Home | | Latest | About | Random
# 37 Diagonalization: Part 2 - Characterizations of diagonalization, eigenbasis, eigenspaces, algebraic and geometric multiplicities.
We are discussing diagonalizability, and in this set of notes we like to develop characterizations of when is a square matrix diagonalizable.
## By definition of similarity and the factorization $PDP^{-1}$.
Firstly, by the definition, we say
> **Definition.**
> A square matrix $A$ is diagonalizable if $A$ is similar to some diagonal matrix $D$, where $A\stackrel{\text{sim}}\sim D$ diagonal.
To rephrase this using the definition of similarity, this means
> **Factorization characterization.**
> A square matrix $A$ is diagonalizable if and only if there exists an invertible matrix $P$ and a diagonal matrix $D$ such that we can _factorize_ $A = P D P^{-1}$.
Of course, the challenge is producing such invertible $P$ and diagonal $D$, which we will tackle in a bit.
But first, why is a diagonalizable matrix useful?
Suppose you want to compute a large power of a matrix, $A^{1000}$, how might we calculate this?
Here is a _naive but smart way_: One could approach this logarithmically, by first computing $A^{2}$, then its square $A^{4}$, then the square of that $A^{8}$, etc.

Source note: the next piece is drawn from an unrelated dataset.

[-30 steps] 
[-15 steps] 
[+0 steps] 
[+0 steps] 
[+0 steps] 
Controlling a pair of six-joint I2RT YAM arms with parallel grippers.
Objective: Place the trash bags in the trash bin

This allows to compute powers of $A$ that are powers of $2$ easily, namely $A^{(2^{k})}$. And since $1000 = 512 + 256 + 128 + 64 + 32 +8$ (binary expansion), we simply have $A^{1000} = A^{512} A^{256} A^{128} A^{64} A^{32} A^{8}$. This greatly reduce the number of multiplications we need to perform.

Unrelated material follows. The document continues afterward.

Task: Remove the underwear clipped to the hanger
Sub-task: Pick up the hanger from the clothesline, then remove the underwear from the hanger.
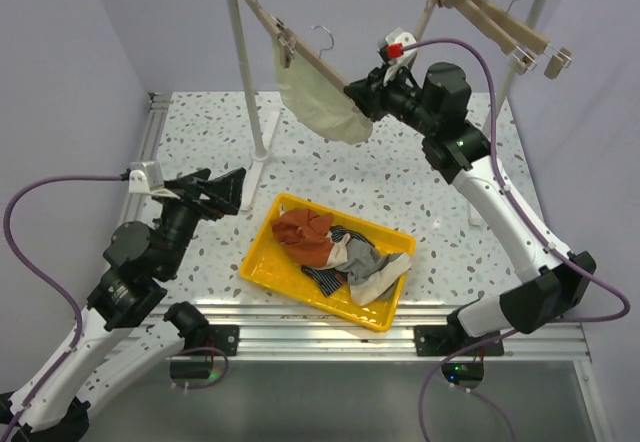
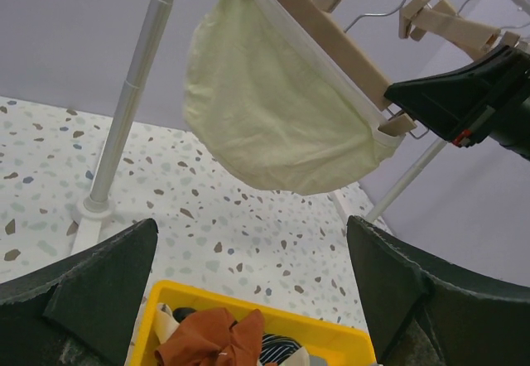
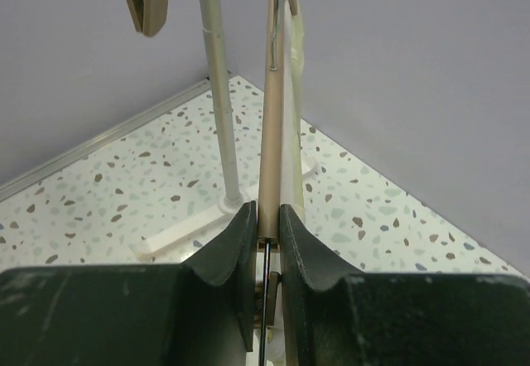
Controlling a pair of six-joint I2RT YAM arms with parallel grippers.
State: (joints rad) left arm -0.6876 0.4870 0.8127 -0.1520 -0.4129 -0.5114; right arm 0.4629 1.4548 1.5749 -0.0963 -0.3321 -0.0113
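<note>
Right gripper (image 1: 362, 94) pinches the wooden hanger (image 1: 318, 57) bearing soft cream underwear (image 1: 322, 102); left gripper (image 1: 228, 190) gapes empty beside yellow tray (image 1: 262, 262).

the top external view looks down from above and behind both arms over the whole table (image 1: 420, 187). the left wrist view tilts up from low over the yellow tray (image 2: 248, 300). the right wrist view sits tight against the wooden hanger (image 3: 269, 134), which all three share.
</note>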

However, if our matrix $A$ is diagonalizable, then something nice happens: We can factorize $A = PDP^{-1}$, then $$
A^{1000} = (PDP^{-1})^{1000} = (PDP^{-1})(PDP^{-1})\cdots (PDP^{-1})= PD^{1000}P^{-1},
$$because matrix multiplication is _associative_. Effectively, we trade the problem of computing $A^{1000}$ to $D^{1000}$. And since $D$ is diagonal, its power is simple to find:
> If $D$ is a diagonal matrix with diagonal entries given by $D=\text{diag}(\lambda_{1},\lambda_{2},\ldots,\lambda_{n})$, that is, $$
D = \begin{pmatrix}\lambda_{1}\\&\lambda_{2}\\&&\ddots\\&&&\lambda_{n}\end{pmatrix}
$$ then its $k$-th power is just $D^{k}=\text{diag}(\lambda_{1}^{k},\lambda_{2}^{k},\ldots,\lambda_{n}^{k})$, or $$
D^{k} = \begin{pmatrix}\lambda_{1}^{k}\\&\lambda_{2}^{k}\\&&\ddots\\&&&\lambda_{n}^{k}\end{pmatrix}
$$ raising the diagonal entries by $k$.
**CAUTION.** You cannot simply raise the entries of a matrix $A$ by $k$ to compute $A^{k}$! This is a diagonal matrix special!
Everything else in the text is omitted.